English / Map Form: Insch
Gaelic Form: Innis
Location: Aberdeenshire
Post Town: INSCH
County: Aberdeenshire
Local Authority: Aberdeenshire
English / Map Form: Insch
Gaelic Form: Innis
Language Notes
Element Meaning
G innis ~ meadow, pasture, island
Sources
de Inchemabanin | 1165×1214 Chr. Lindores, cxxxix |
Inchemabanin | c. 1199 Chr. Lindores, ii |
ecclesiam de Inchemabanin | c. 1203 Chr. Lindores, iii |
de Inchemabanyn | 1219×1232 Chr. Lindores, xv |
sancti Drostani de Inchemabani | 1228×1239 Chr. Lindores, lix |
ecclesiam de Inchemabanin | c.1213 Chr. Lindores, xciv |
molendinum de Inchemabani | c. 1249×1286 Chr. Lindores, cxxiii |
Insula x2 | c. 1275 Reg. Aberdonensis, pp 53, 55 |
Ingemabanin | 1291 Antiqities Abd.

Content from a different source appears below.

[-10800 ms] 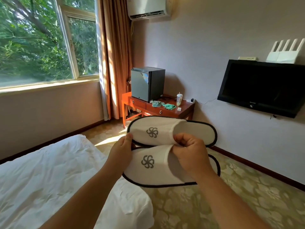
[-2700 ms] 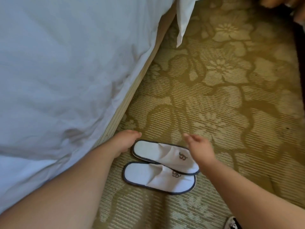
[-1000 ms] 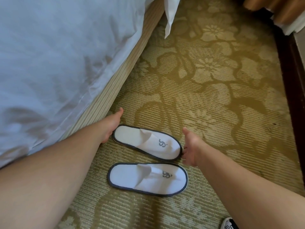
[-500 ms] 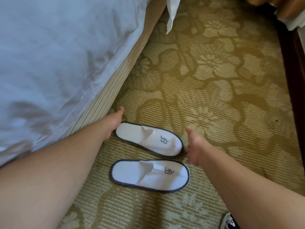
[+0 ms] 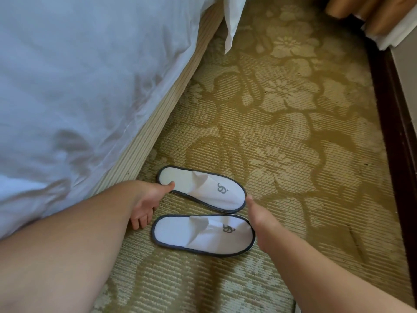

Banff iv, p. 501 |
Inchmacbany que et Insula vocatur | c. 1366 Antiqities Abd. Banff i, p. 221 [from Liver Cartarum S Andree 355-360?] |
ecclesiam de Ingemabanin | 1375 Chr. Lindores, xcii |
Inshis / Inchis | 1536 Antiqities Abd. Banff, iii, p. 401 |
īsh (nasal vowel): Diack, Inscriptions, 195
Additional Information
‘meadow, haugh of Mabanin, an unidentified name, possibly of a saint’: Alexander, 1952 302
Cf. also Watson 1926, 312.
The earliest forms, as Watson suggests, seem to reflect something like *Innis mo B(h)eathain or *Innis MacBheathain. From the 13th Century the personal name was starting to be dropped to simply Innis. (The form Insula is a Latinisation of the Gaelic form). It is interesting that Diack’s form gives no article; this occurs sometimes in simplex names where a genitive has dropped from the name.